We developed a generic framework for analysing HR risks that had 21 dimensions under four major variables: unfavourable contexts, inadequate HR management systems, inadequate primary task systems and human failings. In the Barings case, all 21 dimensions were against them.
One dimension of unfavourable contexts is organisational culture – be it one of laissez-faire, macho or keeping face. The overall culture within Barings was one of laissez-faire and warnings from external auditors went unheeded. However, two conflicting sub-cultures were evident. The London-based Baring Brothers were conservative bankers with a traditional long-term approach and controls. Meanwhile, Barings Securities were brokers with a short-term focus and a cavalier approach to controls.
Tensions grew as energetic young brokers and salesmen, fixated on commissions and bonuses, were set against experienced bankers. In 1994, bonuses amounted to £84m whereas the declared pre-tax profits were £83m and were three or four times the normal bonus level for this kind of banking. Bonuses had become the over-riding measure of personal performance with greed being the primary motivator.
In such a climate, it is perhaps unsurprising that standard HR good practice relating to selection and de-selection, competencies, training, promotion, responsibility, supervision, autho-rity and reward structure was absent. The gifted amateur culture went right to the top.
A culture of responsible risk-taking is one in which controlled gambles are taken to enhance the business and to avoid detriment as far as possible. However, it also means not taking gambles, even controlled ones, in pure risk areas such as health, safety and environment.
On the wrong track
After a succession of major accidents, the UK railway industry is one example where it has become increasingly apparent that gambles with the content and timetabling of safety engineering programmes are not acceptable.
A robust safety culture from top to bottom is a necessary part of a culture of responsible risk taking.
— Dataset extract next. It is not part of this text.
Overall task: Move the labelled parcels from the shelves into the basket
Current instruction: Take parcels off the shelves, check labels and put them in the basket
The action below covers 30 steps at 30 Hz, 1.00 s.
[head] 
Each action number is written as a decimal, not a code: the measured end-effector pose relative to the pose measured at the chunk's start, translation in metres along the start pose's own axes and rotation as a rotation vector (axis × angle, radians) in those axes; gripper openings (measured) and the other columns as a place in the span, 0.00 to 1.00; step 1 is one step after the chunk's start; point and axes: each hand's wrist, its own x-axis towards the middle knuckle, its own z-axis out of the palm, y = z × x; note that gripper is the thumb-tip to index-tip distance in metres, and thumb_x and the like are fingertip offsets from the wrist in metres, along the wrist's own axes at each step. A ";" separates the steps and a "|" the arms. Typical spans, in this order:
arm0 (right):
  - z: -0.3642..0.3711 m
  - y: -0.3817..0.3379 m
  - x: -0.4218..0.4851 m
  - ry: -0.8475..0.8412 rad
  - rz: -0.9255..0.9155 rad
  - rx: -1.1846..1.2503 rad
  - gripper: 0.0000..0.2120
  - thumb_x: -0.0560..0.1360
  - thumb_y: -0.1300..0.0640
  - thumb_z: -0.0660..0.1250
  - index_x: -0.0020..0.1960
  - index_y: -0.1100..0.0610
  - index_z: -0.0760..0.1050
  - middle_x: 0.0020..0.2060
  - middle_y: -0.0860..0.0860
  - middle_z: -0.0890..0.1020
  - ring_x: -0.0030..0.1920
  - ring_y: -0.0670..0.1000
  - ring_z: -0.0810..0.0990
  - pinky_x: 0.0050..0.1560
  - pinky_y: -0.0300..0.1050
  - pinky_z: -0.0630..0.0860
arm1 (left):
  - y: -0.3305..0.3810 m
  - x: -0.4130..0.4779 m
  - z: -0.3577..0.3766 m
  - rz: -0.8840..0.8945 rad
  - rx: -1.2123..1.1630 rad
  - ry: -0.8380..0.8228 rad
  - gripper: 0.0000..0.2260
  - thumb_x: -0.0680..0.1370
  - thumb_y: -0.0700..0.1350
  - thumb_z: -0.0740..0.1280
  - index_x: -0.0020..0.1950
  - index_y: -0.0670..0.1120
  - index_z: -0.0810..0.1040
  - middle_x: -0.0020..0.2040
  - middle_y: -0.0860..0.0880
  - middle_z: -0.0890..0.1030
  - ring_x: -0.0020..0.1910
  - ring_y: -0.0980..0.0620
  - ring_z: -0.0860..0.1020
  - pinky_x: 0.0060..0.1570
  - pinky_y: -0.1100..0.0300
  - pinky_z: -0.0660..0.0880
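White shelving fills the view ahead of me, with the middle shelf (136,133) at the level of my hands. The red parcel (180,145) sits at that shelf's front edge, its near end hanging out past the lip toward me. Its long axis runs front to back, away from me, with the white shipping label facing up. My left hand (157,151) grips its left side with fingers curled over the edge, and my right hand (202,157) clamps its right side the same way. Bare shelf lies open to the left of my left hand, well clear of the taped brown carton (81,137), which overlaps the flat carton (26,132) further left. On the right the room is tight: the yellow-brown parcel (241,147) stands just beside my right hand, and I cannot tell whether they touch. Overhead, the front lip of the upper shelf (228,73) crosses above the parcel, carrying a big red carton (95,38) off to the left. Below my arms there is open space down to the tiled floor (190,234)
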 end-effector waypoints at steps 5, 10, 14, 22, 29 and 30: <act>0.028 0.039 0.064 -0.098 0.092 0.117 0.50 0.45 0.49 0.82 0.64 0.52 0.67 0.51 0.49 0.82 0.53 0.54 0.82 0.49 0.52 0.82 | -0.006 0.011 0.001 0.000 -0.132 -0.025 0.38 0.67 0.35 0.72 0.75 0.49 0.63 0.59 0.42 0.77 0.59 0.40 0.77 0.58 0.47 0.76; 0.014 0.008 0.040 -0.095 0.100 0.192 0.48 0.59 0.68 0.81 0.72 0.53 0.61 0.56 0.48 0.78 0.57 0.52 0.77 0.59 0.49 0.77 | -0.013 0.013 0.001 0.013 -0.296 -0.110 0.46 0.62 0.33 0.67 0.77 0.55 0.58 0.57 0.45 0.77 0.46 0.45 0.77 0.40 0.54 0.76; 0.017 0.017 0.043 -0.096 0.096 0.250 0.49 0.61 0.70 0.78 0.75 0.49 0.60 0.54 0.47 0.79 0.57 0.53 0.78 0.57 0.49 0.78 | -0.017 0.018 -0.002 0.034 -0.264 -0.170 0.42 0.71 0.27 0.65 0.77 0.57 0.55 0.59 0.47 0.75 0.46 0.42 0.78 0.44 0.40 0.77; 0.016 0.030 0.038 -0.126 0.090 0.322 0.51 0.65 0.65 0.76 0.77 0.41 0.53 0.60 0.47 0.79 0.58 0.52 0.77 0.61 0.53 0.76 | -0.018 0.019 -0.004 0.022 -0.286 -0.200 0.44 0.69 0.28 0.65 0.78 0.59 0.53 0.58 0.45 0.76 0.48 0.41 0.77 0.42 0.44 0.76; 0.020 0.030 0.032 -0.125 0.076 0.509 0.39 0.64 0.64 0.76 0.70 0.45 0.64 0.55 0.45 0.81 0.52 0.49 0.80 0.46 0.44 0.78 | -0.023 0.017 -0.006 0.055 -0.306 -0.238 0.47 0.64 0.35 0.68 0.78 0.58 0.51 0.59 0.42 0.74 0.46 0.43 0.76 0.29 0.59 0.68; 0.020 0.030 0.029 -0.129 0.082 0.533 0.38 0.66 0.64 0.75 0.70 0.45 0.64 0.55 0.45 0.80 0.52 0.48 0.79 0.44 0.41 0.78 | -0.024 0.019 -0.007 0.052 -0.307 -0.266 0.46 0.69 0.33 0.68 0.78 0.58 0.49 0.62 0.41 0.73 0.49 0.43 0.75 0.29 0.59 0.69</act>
This cannot be achieved simply by having safety policies and safety management systems and the railway industry is a good example of industry that is overflowing with safety procedures and documentation.
Unfortunately, many people assume that creating the "right" culture is a relatively straightforward matter of issuing policies, devising strategies and implementing management systems, all backed up by briefings and training to make sure they stick. Such practical requirements are necessary but they are unlikely to result in a rapid change in people's values, which are at the core of any culture. There is general agreement that a true culture change in an organisation is likely to take five to ten years to fulfil. This requires sustained commitment, leadership and realistic approaches to change.
Culture is all about the hearts and minds of people. Since many hazards and threats that affect organisations result from the thoughts, decisions, activities and behaviours of people inside them, an adequate risk management strategy must pay more attention to HR risks.
Almost every major disaster report in the last decade has made reference to the need for a robust safety culture in the particular organisation, if not entire industry. Yet, clearly this has been difficult to deliver and it is evident that the broader risk management culture is unlikely to fare much better.
If there is a fluffy understanding of such an important, even critical, topic as risk management culture, it is likely that the Turnbull expectations that relate to it will be achieved poorly in companies.